Nusach Ari means, in a general sense, any prayer rite following the usages of Rabbi Isaac Luria, the AriZal, in the 16th century.

==History of the Siddur==
Luria and his immediate disciples did not publish any siddur. His followers established several characteristic usages intended to be added to the existing Sephardic law and customs. After Luria died in 1572, there were various attempts, mostly by Sephardic communities, to publish a siddur containing the form of prayer he used, referred to as the Nusach Sefard. An example is the siddur of Shalom Sharabi. Many of these are still used by Sephardic Jews.

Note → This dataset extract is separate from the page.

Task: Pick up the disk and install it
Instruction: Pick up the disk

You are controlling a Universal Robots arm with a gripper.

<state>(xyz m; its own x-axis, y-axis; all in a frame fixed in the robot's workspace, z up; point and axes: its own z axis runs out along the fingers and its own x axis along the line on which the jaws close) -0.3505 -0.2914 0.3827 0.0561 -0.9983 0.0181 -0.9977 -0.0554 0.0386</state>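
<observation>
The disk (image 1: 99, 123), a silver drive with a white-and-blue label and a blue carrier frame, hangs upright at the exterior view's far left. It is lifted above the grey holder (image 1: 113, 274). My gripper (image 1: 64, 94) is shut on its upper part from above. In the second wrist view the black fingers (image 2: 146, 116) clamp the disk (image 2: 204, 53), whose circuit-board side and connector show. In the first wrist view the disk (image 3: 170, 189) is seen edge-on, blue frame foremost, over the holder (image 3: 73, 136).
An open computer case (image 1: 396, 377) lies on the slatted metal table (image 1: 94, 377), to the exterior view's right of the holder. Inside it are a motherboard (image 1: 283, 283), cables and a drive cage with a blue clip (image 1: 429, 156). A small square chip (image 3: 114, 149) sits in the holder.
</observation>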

It was generally held—even by Luria himself—that every Jew is bound to observe the mitzvot (commandments of Judaism) by following the customs appropriate to his or her family origin: see Minhag. Initially, Luria taught that twelve gates of prayer exist, one for each of the 12 tribes of Israel, hence twelve nusachs for Jewish prayer ("nusachot ha-tefillah") emanated accordingly. In alteration of this concept, especially in 18th/19th-century Hassidism, the claim emerged that a superior Nusach Sefard would reach a believed "thirteenth gate" (Shaar ha-Kollel) in Heaven.

Prayer books containing some version of the Sephardic rite, as varied by the usages of the Ari, were in use in some Kabbalistic circles in the Ashkenazi world in preference to the traditional Ashkenazic rite. In particular, they became popular among the early Hasidim. These prayer books were often inconsistent with the AriZal's version, and served more as a teaching of the kavanot "meditations" and proper ways to pray rather than as an actual prayer book.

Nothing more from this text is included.